Eğer art niyetli, aşağılık kişilerin istedikleri yerine gelseydi, onlar mutlu
olurken dünya kötülüklerle dolar; iyilere de barınacak yer bulunamazdı. Şükür
ki bunların dilekleri yerine gelmemektedir.
İt itin ayağına (kuyruğuna)
basmaz.
Hilebaz, ahlâksız, başkalarına kötülük etmeyi kural hâline getiren insanlar
birbirlerini gayet iyi tanırlar. Bu yüzden birbirlerini anlayışla karşılar,
birbirlerine rahatsızlık verip kötülük etmekten mümkün olduğunca kaçınırlar.
İtle çuvala girilmez.
Bilgisiz, düzenbaz, bayağı, taşkın kimselerden uzak dur.
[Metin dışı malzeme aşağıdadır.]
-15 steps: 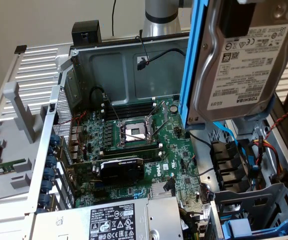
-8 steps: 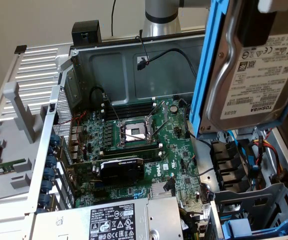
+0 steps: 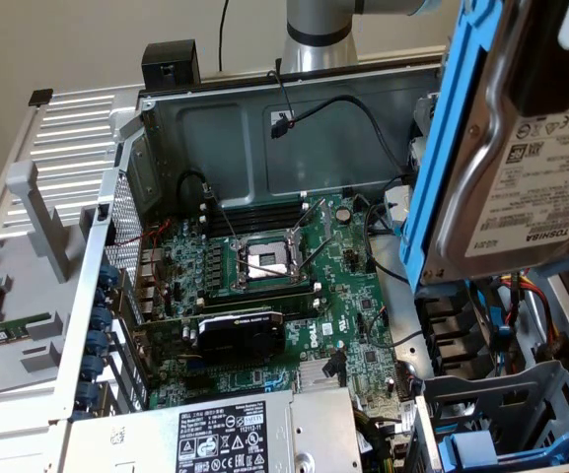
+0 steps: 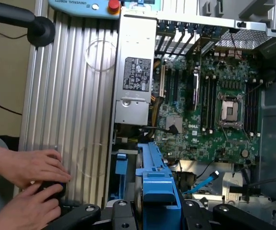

Onlarla iş yapmak,
yakın ilişki kurmak, tartışmaya girmek, hatta kavga bile etmek sakıncalıdır.
İtle yatan bitle kalkar.
Bk. "Körle yatan şaşı kalkar."
İt ürür, kervan yürür.
Gerçekleşmesi doğal olan işlere, durumlara karşı çıkılsa da engellenemez. Bu
bakımdan kötü niyetli kimselerin sözlerine ve davranışlarına aldırış etmeden,
doğru bilinen yolda ilerlemeye devam edilir.
İyi dost kara günde belli
olur.
Bk. "Dost kara günde belli olur."
İyi evlât babayı vezir,
kötüsü rezil eder.
İstenilen ve beğenilen nitelikleri taşıyan, yararlı olup iyilik sunan evlâtlar
baba ve anne için övünç kaynağı; kötülük yapan, sağlıksız, yararsız ve şerefsiz
insanlar da utanç kaynağı olurlar.
İyiliğe iyilik her kişinin
kârı, kötülüğe iyilik er kişinin kârı.
İyilik yapan bir kişiye iyilik yapmak kolaydır. Doğal olan bu tavrı hemen
herkes gösterebilir. Önemli olan kötülüğü dokunan birine iyilik edebilmektir
ki, bunu herkes yapamaz. Bunu ancak mert, faziletli ve olgun kimseler
başarabilir.
İyilik eden iyilik bulur.
Bir karşılık beklemeden yardım yapan, kayıran, yardımcı olan, yararlı işlerde
bulunan kimse, hemen herkes tarafından sevilir. Günü geldiğinde iyilik
görenler, bunun karşılığını ona iyilik yaparak öderler.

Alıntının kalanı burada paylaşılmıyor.